The main objective of the research is the assessment of wave characteristics and wave energy resource at AMETS. In the absence of long-term measured data, 12 years of high resolution modelled data were used. This required the development of a numerical wave model where a nesting application was implemented in which waves for a larger regional area were first simulated with a coarse grid wave model and then downscaled into a finer grid wave model for a smaller local area including AMETS. The boundary conditions for the fine grid model are derived from the coarse grid computation. The models were calibrated and validated against available measured data. The models were used to hindcast the period January 2004–December 2015 and a detailed assessment was conducted at both berths using the data from the high resolution (300 m) model which was output at 30 min intervals.
A previous wave resource assessment at AMETS [12], based on 15 years of modelled data for the years 1995–2009, calculated mean values of deep water wave power of 77 kW/m at BA and 62 kW/m BB. There are significant differences between the former and present study. The model of [12] was only validated for a short 1-month period, and only at BB, while the authors high resolution model is validated for much longer periods at both BA (2012–2013) and BB (2010–2013). The present model is shown to be more accurate than its predecessor and should therefore provide a more accurate characterisation of the wave resource at AMETS. The present study is also much more extensive than its predecessor; wave parameters (significant wave height (Hs), wave energy period (TE) and wave power (P)) are characterised for operational, high and extreme conditions, inter-annual and seasonal analyses are conducted, joint wave occurrence for the 12-year assessment period is presented, and detailed spatial map analyses are presented, none of which were included in [12]. The paper is laid out as follows.

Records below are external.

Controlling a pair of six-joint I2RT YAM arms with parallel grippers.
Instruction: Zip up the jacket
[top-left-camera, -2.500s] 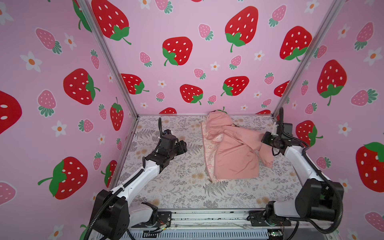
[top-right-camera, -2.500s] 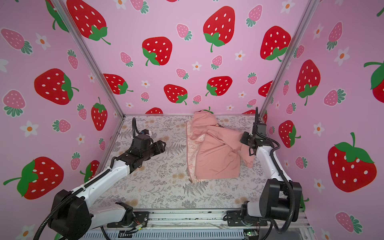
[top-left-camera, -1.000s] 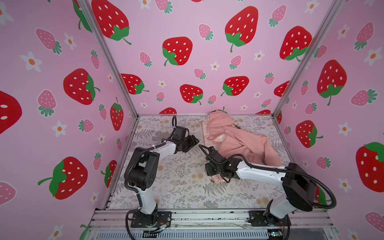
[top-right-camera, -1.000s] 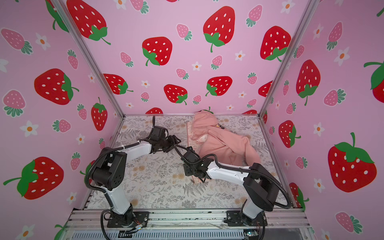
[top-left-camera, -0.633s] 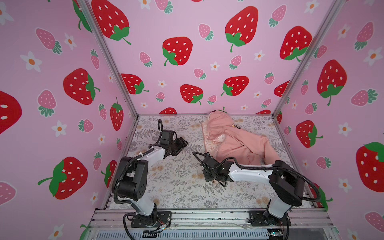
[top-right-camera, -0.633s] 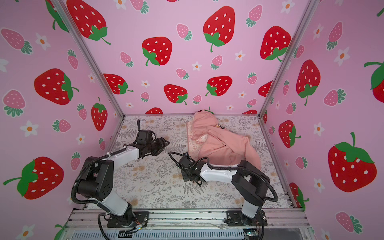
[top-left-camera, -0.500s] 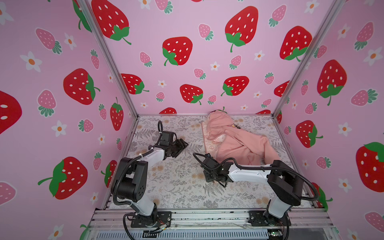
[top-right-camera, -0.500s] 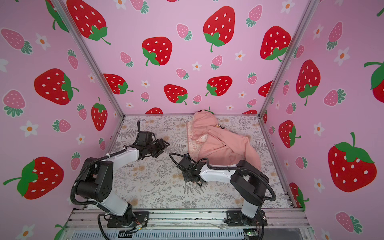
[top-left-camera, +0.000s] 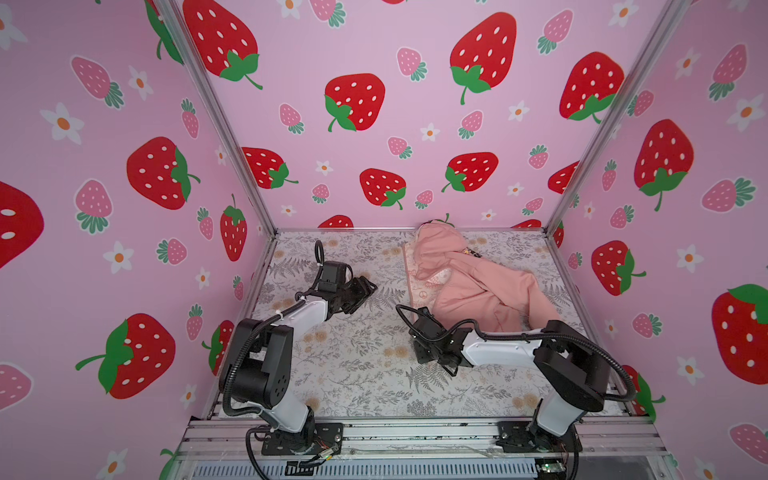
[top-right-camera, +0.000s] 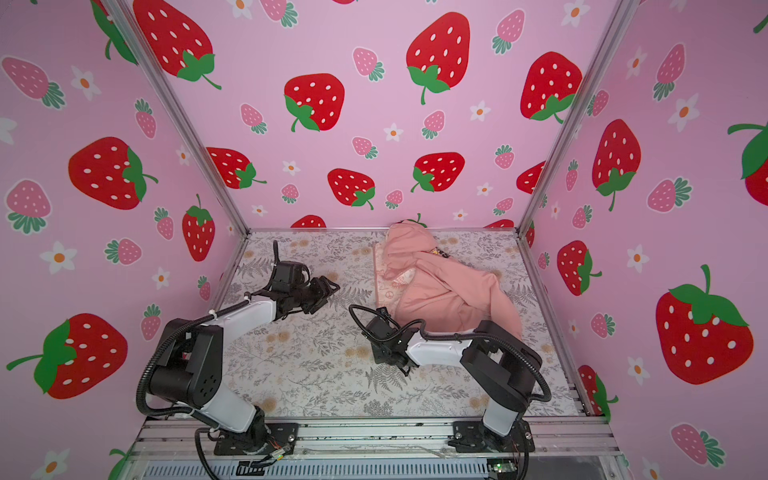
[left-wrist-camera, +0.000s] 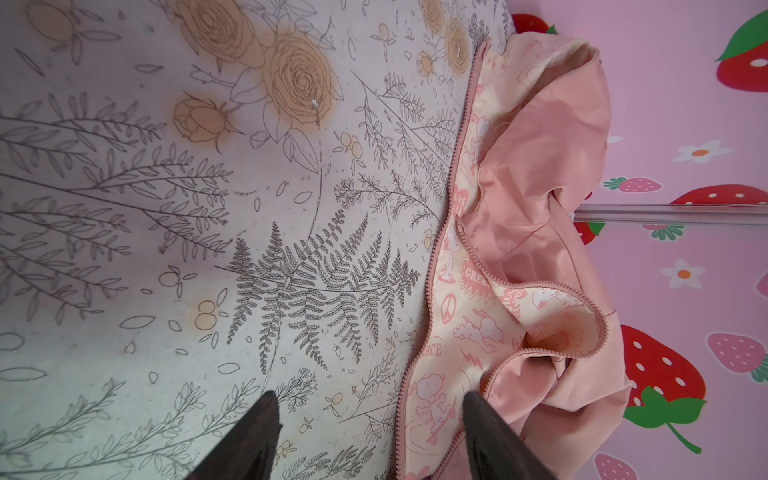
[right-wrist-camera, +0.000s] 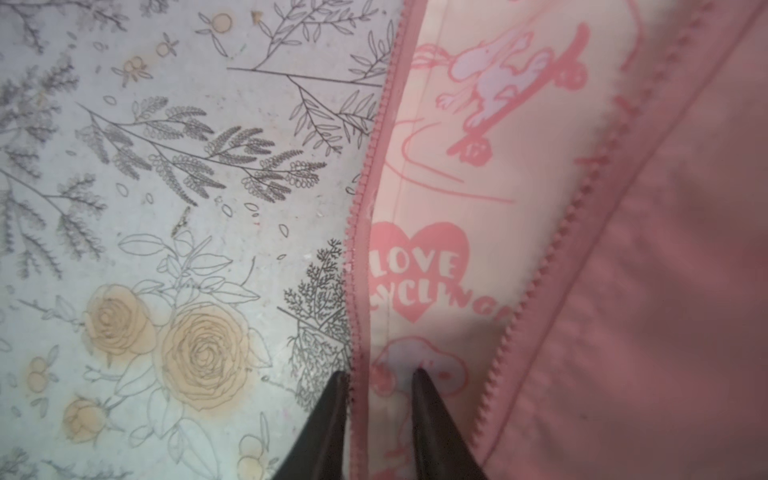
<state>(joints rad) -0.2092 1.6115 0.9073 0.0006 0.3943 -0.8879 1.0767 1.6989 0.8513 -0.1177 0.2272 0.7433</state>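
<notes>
Right wrist view, right gripper (right-wrist-camera: 380, 376): narrow gap, astride zipper edge (right-wrist-camera: 360, 232); real pinch cannot tell.
Left gripper (left-wrist-camera: 368, 401): released, empty, over table (top-left-camera: 353, 365).
Jacket (top-left-camera: 478, 286): crumpled, unzipped, at table's far right.
Risk: catching only lining (right-wrist-camera: 457, 187), edge slipping out, fabric dragging.

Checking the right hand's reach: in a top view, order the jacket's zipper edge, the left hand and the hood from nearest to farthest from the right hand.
From the right hand, in a top view:
1. The zipper edge: nearest, running between that hand's fingers.
2. The left hand: open, off to the left.
3. The hood: farthest, by the back wall.
</notes>
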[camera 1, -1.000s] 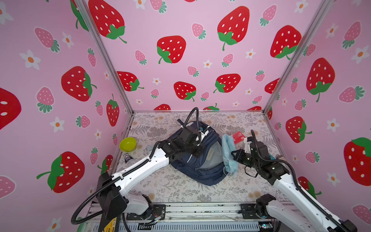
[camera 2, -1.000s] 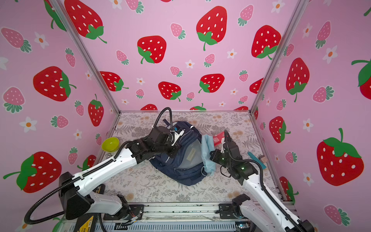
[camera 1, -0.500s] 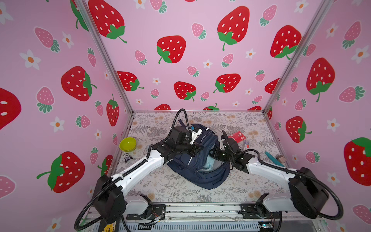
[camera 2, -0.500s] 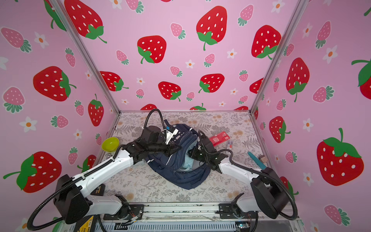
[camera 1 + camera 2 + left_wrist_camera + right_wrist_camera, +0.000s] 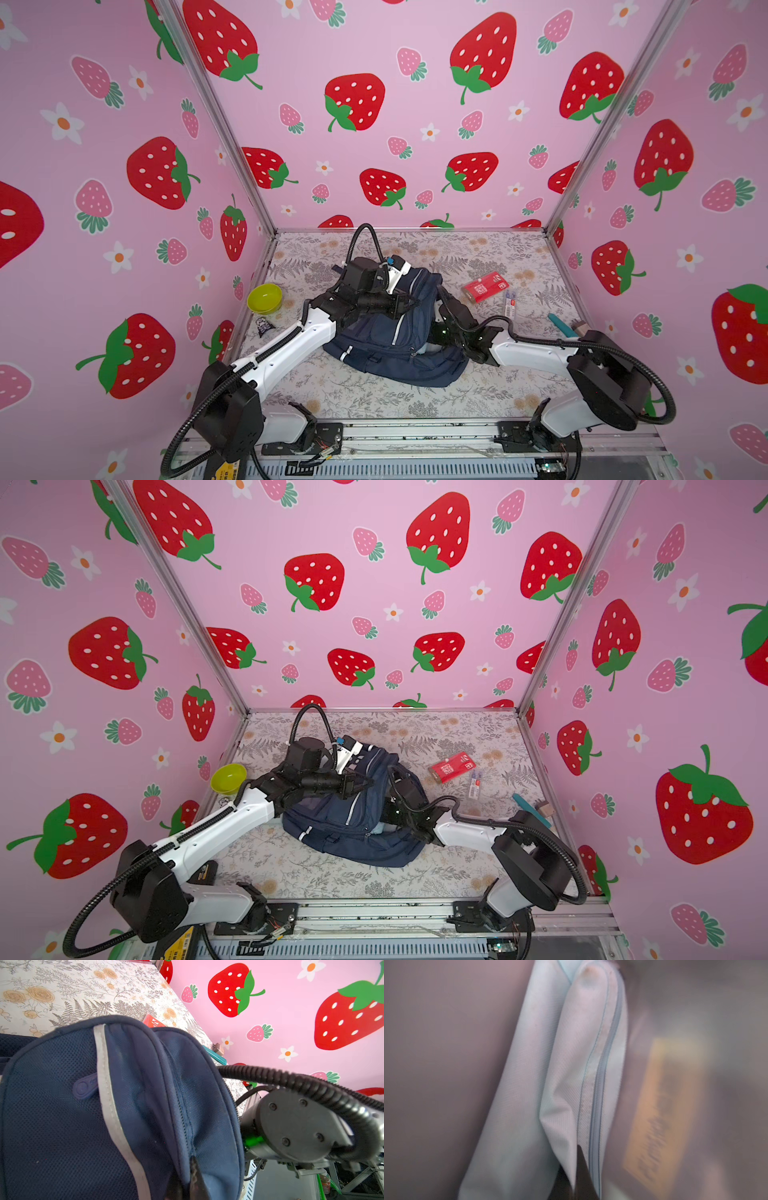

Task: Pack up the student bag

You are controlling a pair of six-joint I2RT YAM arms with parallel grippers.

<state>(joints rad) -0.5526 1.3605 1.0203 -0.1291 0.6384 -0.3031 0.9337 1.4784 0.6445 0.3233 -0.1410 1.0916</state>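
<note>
On the table (image 5: 374, 399), centre, student bag (image 5: 395, 332) lies w/ its main opening held up: left end effector (image 5: 187, 1183) clamped on the zip edge, right end effector (image 5: 572, 1180) pinched on a pale-blue zip pouch (image 5: 571, 1064) inside. If left's fabric grip slips, the mouth prob. collapses onto the right arm; pouch could snag (esp. on withdrawal). Green bowl (image 5: 264, 298) looks empty.
</note>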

An overview of the model development and validation is described in Section 2. The results of the detailed assessments of Hs, TE, and P are presented in Section 3 along with a short discussion. Finally, the conclusions from the research are presented in Section 4.

2. Material and Methods

2.1. Wave Model Description

Numerical modelling methods have been widely used for decades to replicate ocean wave conditions at different scales and locations. Several numerical wave models such as the Wave Modelling (WAM) wave model [13], Wave Watch III (WW3) wave model [14], MIKE21 spectral wave model [15] and Simulating WAves Nearshore (SWAN) [16] wave model are available for use in hindcasting and forecasting wave conditions. These models use full wave spectra based on the integration of the wave energy (or alternatively wave action) balance equation [17]. Wave predictions at global or large ocean scales can be simulated with WAM, WW3 or SWAN models. However, SWAN is mostly used at regional scale, where the intention is for the transition from regional scales to local scales. Thus, SWAN was used for the development of the coarse and fine resolution wave models at AMETS.
SWAN is an open source numerical model developed by Delft University of Technology (TUDelft) [18]. The theories utilised in the model are based on ocean waves theories, as discussed in detail in [19]. SWAN wave models have been used widely in predicting wave conditions at oceanic and nearshore scales, such as in the Netherlands [20], UK [21], Scotland [22], Portugal [23], Spain [24] and Ireland [25]. In Ireland, Marine Institute have developed an oceanic scale wave forecast model using SWAN gridded which covers a large extent of north-eastern AO from 19.9875 W to 0.0125 W and 36.5125 N to 59.9875 N at a spatial resolution of 0.025° (approximately 2.5 km). The model performance has been validated against offshore wave buoys within Irish waters and also generates a daily 6-day forecast for parameters such as Hs, zero up-crossing wave period (Tz) and mean wave direction (MWD). This confirms that the SWAN model is suitable for Irish waters.
SWAN is a third-generation wave model and solves the action balance equation which includes terms for wave generation by wind, nonlinear wave interactions, white-capping, wave breaking and bottom friction. The equation is formulated in Cartesian coordinates, and optionally in spherical coordinates, to accommodate small and large scale computations based on the area of interest. The computational schemes to propagate the waves through geographical space use finite-different schemes (two dimensional rectangular grid), which are simple, robust and economical for application in oceanic waters. A further detailed description on SWAN can be found in [19]. For the present research, two wave models have been developed—the coarse Ireland (CI) wave model of the waters surrounding Ireland which uses 0.05° resolution (approximately 5.5 km) and the high resolution AMETS wave model which uses 0.0027° resolution (approximately 300 m). Detailed overviews of these models now follow.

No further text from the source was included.